Facing the Challenge of Food Scarcity

by Lester R. Brown

159 pages, paperback, W. W. Norton, 1996

Tough Choices presents unsettling facts and figures showing that we are entering a new era of food scarcity and discusses the political problems this entails.

Quotes from Tough Choices

"The thesis of this book is that food scarcity will be the defining issue of the new era now unfolding, much as ideological conflict was the defining issue of the historical era that recently ended. Even more fundamentally, Tough Choices argues that rising food prices will be the first major economic indicator to show that the world economy is on an environmentally unsustainable path.

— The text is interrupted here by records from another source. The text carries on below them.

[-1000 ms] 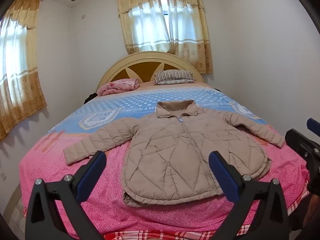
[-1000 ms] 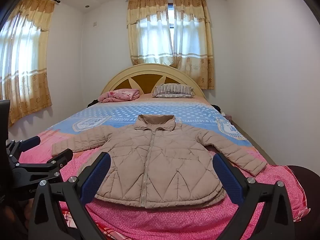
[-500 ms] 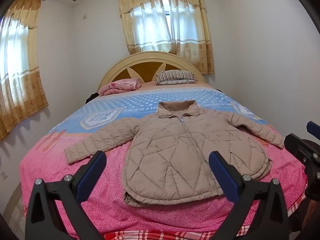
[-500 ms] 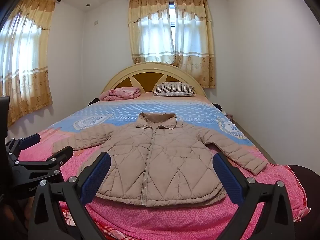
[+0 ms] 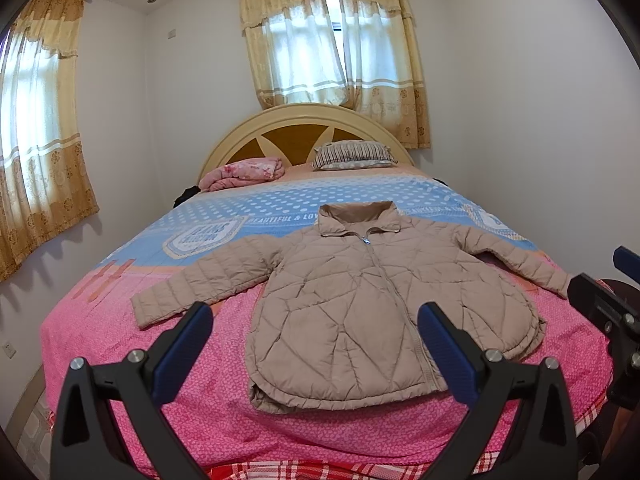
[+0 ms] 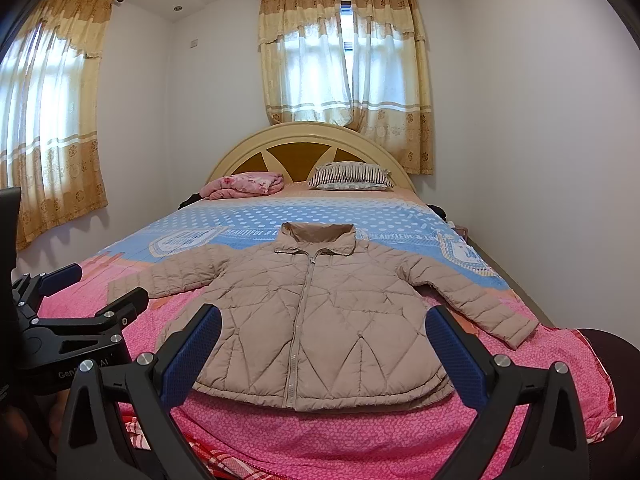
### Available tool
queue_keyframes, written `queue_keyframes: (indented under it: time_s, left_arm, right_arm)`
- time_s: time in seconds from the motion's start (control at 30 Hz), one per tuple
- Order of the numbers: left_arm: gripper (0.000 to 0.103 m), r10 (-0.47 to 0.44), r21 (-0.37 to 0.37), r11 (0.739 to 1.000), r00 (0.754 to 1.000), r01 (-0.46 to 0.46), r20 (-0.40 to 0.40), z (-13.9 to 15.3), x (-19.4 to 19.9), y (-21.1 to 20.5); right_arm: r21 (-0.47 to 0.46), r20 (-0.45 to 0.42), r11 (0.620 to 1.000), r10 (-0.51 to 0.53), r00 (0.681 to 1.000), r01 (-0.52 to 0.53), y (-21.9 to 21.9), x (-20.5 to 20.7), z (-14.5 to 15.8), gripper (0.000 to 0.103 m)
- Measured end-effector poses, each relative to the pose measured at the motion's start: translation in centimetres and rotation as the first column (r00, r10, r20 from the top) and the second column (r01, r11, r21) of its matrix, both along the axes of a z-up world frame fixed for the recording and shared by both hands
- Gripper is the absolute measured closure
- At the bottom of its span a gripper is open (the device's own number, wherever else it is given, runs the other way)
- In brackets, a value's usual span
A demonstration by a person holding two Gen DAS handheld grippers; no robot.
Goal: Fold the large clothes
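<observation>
Two claws, left [image 5: 314, 354] and right [image 6: 324, 356], gape wide and empty above the bed's [image 5: 208, 424] foot; jacket [image 5: 372, 296] lies flat ahead, collar far, hem nearest, left claw nearer its left sleeve [image 5: 204, 280].

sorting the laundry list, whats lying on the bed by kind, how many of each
jacket: 1, tan, spread flat and zipped
pillow: 1, striped
folded blanket: 1, pink
total: 3
Both tongs, left and right, hang open and hold nothing.
</observation>
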State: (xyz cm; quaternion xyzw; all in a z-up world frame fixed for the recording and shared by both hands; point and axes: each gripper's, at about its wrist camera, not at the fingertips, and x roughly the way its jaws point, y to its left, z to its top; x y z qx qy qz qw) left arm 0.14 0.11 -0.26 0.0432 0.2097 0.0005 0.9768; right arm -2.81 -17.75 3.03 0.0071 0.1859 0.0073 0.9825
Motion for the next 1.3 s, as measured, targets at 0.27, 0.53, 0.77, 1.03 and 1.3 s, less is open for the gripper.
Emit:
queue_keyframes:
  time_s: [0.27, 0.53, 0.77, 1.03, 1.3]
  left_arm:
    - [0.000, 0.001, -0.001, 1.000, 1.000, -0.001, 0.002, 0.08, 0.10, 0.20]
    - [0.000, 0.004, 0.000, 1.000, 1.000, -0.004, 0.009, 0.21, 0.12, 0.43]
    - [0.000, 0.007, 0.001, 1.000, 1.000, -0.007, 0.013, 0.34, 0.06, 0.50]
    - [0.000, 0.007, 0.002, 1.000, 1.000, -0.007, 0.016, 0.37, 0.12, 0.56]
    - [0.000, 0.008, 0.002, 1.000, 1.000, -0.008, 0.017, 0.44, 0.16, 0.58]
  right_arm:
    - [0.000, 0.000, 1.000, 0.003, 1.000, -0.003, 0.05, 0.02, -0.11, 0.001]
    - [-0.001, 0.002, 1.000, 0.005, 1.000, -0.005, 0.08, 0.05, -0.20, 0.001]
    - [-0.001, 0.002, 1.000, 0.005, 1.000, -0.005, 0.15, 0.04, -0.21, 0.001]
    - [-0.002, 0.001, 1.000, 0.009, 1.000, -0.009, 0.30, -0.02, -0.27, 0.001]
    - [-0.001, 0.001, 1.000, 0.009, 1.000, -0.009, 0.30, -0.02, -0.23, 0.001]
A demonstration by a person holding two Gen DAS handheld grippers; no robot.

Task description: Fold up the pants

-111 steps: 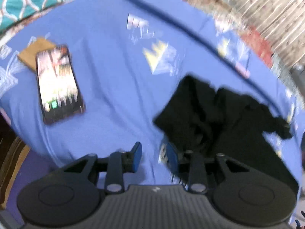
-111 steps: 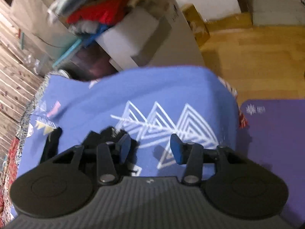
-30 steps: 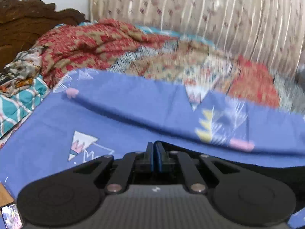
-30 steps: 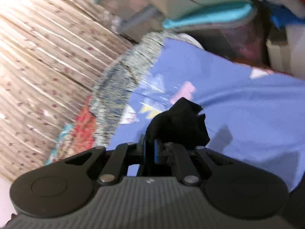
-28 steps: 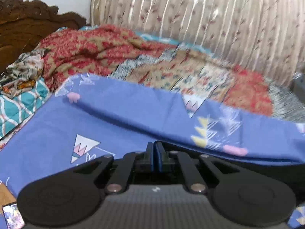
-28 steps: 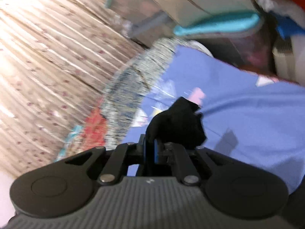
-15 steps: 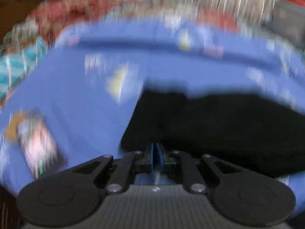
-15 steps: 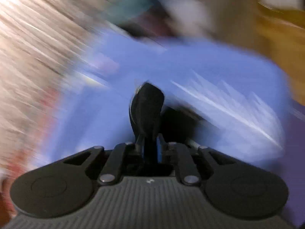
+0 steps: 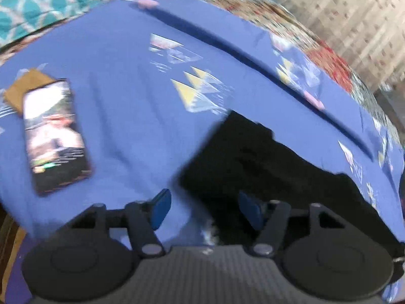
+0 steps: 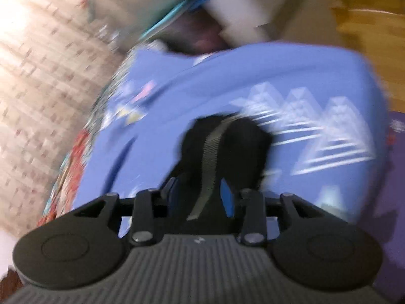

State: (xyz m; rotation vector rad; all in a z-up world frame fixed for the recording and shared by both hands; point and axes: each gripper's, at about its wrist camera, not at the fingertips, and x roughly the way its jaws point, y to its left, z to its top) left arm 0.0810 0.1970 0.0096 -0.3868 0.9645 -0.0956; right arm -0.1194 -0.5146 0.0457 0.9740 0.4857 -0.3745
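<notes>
Your left gripper (image 9: 202, 210) has just been opening and now stands wide, its pads clear of the black pants (image 9: 265, 162) spread on the blue sheet (image 9: 121, 76). Your right gripper (image 10: 200, 190) has just been parting too; the pants' bunched end (image 10: 227, 139) sits between its pads, apparently loose. A phone (image 9: 54, 134) lies well left.

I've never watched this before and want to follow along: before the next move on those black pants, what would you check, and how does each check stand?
1. Left gripper let go: ok, jaws have just been opening, apart.
2. Right gripper let go: cannot tell; jaws just opening, cloth between them.
3. Black fabric pants down on the blue patterned bedsheet: ok.
4. Pants flat: not ok, bunched.
5. Lit smartphone clear of pants: ok.
</notes>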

"An early hint of the shift to an economy of scarcity came in late April 1996, when wheat prices on the Chicago Board of Trade soared above $7 a bushel, the highest level in history and more than double the price a pear earlier. Corn was selling for more than $5 a bushel, also a record. And the price of rice, the third of the three grains that provide most of humanity's food and feed, was on the way up.

"Prices were climbing because the world carryover stocks of grain had fallen to 48 days of consumption, the lowest level on record. As grain futures prices surged in the late spring, news coverage moved from the financial pages of newspapers to the front pages, reflecting an urbanized society's deepening concern about the security of its food supply.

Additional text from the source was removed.